About a Dog

Snatch is filled with tough guys. The toughest. Vinnie Jones who kills anyone in his path. Brad Pitt as a bare knuckle boxer. Alan Ford plays the boxing promoter, feeding any dissidents to pigs.

Yet they’re idiots.

Where the heist movie so often details the fearless gangsters trying to erase one another from existence, Snatch chooses to portray these men as lacking, infinitely British buffoons. Jason Statham and crew have never projected less raw masculinity than they do here. Through its hilariously spiteful, morbid chaos, Snatch peers into an underworld not to celebrate the violence, but rather, to mock it.

Snatch peers into an underworld not to celebrate the violence, but rather, to mock it

Of course the gunplay and fighting create entertainment; that’s the goal. In doing so though, the sheer idiocy and incompetence dilute the severity, even drawing the occasional wink. Vinnie Jones shows zero empathy in wiping out any opponent, but can’t bring himself to off a dog, playing to the idea of movie audience’s unable to emotionally take an injured animal compared to limitless human body counts.

An underworld culture bolstered by Scorsese and others, now in Guy Ritchie’s hands, becomes totally unraveled. In every facet, Snatch creates terrible people who do ever worsening things, offering no central hero to root for. Yet, each is so carefully drawn as to make their greedy squabbles delightfully morbid, it doesn’t matter who succeeds.

Snatch isn’t a gangster movie about watching the mob fall from grace – it’s about watching them desperate to win something in the first place. Everyone starts at an unforgiving bottom, and by the end, maybe makes it halfway. So faulty is this mob plot, the eventual score needs dissected from a dog’s guts (and thankfully, the canine survives, because it must).

Ritchie’s erratic flair dates Snatch a little. The soundtrack does too. There’s no doubt this originated in the new millennium. An esoteric style helped Snatch then, not so much now. But, the abstract absurdity in the story itself fits to the wild camera movements, almost always tipsy and imbalanced. If that aesthetic works for anything, it’s Snatch.

Video

Sony gives Snatch a generous high-resolution master for this 4K debut. A firm grain maintains accuracy, consistently natural to maintain the film stock’s appearance. It’s pristine, and given the bump to 4K, detail jumps too. Texture pops off the screen, facial texture resolved, wide shots just as pristine. Definition only lapses as the cinematography does, or as burned-in text takes up room on screen. That’s normal and acceptable.
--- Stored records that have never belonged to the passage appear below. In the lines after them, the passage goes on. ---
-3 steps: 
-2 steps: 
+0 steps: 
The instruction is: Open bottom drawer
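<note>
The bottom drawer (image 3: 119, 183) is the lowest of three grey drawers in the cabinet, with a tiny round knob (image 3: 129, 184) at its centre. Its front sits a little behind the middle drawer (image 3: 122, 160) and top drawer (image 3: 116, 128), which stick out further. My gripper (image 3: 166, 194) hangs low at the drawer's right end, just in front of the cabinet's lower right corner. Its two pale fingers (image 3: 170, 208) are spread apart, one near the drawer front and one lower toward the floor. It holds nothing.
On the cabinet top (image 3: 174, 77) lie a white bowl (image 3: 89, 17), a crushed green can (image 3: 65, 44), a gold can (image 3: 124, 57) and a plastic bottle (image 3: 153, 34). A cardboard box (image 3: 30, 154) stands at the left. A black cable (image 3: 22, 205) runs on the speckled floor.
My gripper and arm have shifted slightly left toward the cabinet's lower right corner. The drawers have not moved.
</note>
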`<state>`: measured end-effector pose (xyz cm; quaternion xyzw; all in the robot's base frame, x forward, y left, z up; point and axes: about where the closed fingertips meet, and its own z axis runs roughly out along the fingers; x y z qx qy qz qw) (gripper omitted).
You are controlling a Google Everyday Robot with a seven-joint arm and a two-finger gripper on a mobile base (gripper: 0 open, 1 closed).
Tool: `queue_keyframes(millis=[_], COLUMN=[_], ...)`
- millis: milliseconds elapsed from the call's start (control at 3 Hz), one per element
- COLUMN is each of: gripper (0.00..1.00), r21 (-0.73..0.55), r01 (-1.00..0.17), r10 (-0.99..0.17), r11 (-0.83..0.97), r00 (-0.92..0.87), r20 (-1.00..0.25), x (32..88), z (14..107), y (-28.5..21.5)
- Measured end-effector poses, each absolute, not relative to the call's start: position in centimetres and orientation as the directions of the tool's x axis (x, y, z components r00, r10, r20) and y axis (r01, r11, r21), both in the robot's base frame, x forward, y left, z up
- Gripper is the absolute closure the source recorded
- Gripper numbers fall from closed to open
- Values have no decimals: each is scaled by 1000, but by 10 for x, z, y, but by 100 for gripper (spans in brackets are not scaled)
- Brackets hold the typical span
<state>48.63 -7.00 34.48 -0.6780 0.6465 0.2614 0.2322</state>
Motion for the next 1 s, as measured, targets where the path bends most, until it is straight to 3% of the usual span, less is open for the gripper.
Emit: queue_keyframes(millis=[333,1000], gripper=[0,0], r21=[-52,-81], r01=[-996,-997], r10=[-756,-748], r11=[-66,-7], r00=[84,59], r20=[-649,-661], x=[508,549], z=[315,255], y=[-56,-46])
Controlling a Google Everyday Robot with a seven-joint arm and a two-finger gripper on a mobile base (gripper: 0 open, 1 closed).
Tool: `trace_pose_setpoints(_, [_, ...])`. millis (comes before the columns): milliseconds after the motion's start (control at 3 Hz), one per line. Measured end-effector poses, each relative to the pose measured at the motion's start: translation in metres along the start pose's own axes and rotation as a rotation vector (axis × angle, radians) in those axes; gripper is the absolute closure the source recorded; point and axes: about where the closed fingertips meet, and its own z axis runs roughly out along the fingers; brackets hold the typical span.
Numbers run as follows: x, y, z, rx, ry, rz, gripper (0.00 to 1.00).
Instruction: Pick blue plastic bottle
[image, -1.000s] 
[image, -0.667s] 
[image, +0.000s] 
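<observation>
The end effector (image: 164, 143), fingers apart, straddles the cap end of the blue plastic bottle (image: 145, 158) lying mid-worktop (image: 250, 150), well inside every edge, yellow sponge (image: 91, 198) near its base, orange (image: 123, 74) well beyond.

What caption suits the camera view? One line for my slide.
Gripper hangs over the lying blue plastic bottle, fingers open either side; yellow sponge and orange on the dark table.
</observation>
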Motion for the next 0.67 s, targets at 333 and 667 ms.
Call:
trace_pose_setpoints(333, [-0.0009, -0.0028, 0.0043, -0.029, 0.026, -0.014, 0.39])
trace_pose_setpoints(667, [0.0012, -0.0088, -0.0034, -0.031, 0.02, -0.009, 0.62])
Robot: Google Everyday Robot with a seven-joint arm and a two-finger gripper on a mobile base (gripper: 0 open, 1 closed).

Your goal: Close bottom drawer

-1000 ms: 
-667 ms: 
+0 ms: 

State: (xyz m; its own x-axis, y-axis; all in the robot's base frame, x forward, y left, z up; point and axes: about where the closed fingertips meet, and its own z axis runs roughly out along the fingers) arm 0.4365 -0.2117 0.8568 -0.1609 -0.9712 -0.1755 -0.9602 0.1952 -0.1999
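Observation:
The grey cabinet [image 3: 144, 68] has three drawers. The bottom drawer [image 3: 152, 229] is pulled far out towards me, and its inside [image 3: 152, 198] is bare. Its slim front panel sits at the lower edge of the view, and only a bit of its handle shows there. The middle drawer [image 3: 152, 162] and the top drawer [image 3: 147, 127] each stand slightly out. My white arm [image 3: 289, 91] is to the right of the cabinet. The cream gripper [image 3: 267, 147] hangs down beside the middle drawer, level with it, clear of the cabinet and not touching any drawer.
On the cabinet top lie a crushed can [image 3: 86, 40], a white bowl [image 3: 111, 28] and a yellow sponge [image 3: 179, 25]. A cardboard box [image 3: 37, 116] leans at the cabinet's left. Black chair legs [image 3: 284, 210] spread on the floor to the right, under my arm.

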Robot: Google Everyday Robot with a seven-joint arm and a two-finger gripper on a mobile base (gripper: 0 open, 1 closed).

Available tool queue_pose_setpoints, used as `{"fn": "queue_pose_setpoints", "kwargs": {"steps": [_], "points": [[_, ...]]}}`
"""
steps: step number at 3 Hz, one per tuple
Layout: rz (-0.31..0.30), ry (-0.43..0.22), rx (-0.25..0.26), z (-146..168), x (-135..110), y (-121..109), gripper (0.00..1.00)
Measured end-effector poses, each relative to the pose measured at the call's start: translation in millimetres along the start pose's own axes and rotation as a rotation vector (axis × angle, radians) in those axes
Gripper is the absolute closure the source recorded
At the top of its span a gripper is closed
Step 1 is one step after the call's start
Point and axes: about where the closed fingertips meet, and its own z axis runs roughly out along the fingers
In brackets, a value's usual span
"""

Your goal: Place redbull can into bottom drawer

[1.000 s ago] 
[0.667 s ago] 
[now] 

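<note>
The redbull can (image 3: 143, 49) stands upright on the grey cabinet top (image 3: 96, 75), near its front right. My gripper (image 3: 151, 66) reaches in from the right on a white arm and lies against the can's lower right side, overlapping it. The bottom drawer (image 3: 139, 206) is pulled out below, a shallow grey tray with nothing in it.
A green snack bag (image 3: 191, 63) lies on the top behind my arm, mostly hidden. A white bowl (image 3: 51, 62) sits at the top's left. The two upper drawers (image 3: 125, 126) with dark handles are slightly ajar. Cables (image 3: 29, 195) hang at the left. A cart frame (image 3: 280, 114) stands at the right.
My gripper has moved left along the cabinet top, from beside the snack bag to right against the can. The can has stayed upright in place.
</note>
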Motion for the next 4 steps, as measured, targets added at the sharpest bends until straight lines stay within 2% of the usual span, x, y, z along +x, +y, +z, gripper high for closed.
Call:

A film from the early digital grading era, the oppressive palette isn’t much to see, even with the added tech behind it. Blue and teal keep total control over the image, shrinking flesh tones and dropping primaries off the screen. It’s arguable Snatch gains slight energy on UHD, but it’s never going to become a dazzler.

Occasional crush hampers shadows, a minor fault in an otherwise appealing, dense HDR grade. Given the darker design, there’s definite potency over the Blu-ray. However, the color grading limits the upper ends of the contrast. Brightness stops at peak teal/blue, never allowed to hit pure white. Snatch limits itself, and HDR can only do so much. Occasionally though, a light pierces through with decent energy, say reflections from window shops the crew passes street side.

Audio

One place Guy Ritchie’s chaotic camerawork helps is in giving potential to the Atmos mix. Swirling cinematography lets the mixing take hold, drifting between speakers perfectly. The smoothness in channel transitions gives the sound an engaging, even perfect movement. Cars passing when out in the open provide ambiance, and little touches excel too, like a hubcap rolling after a trailer falls apart, doing a full 180 through the soundstage. Crowds and pig pens jump from stereos or fronts as needed.

Early ’00s techno blows up the low-end, giving Snatch needed punch – and so do actual punches. Range keeps in balance with the dialog, dropping the action scene deep, producing a satisfying rumble. Nothing particularly bold or memorable, but energetic anyway.

Extras

Everything is on the Blu-ray. Guy Ritchie joins producer Matthew Vaughn for a commentary. Deleted scenes continue their chat. A 24-minute making-of is deep and quite fun, some EPK-ness aside. Storyboard comparisons and an image gallery lead into trailers.

Snatch
  • Video
  • Audio
  • Extras
4

Movie

Snatch blends its hyper violence with caricature comedy in a rapidly successful heist story that still holds up decades on.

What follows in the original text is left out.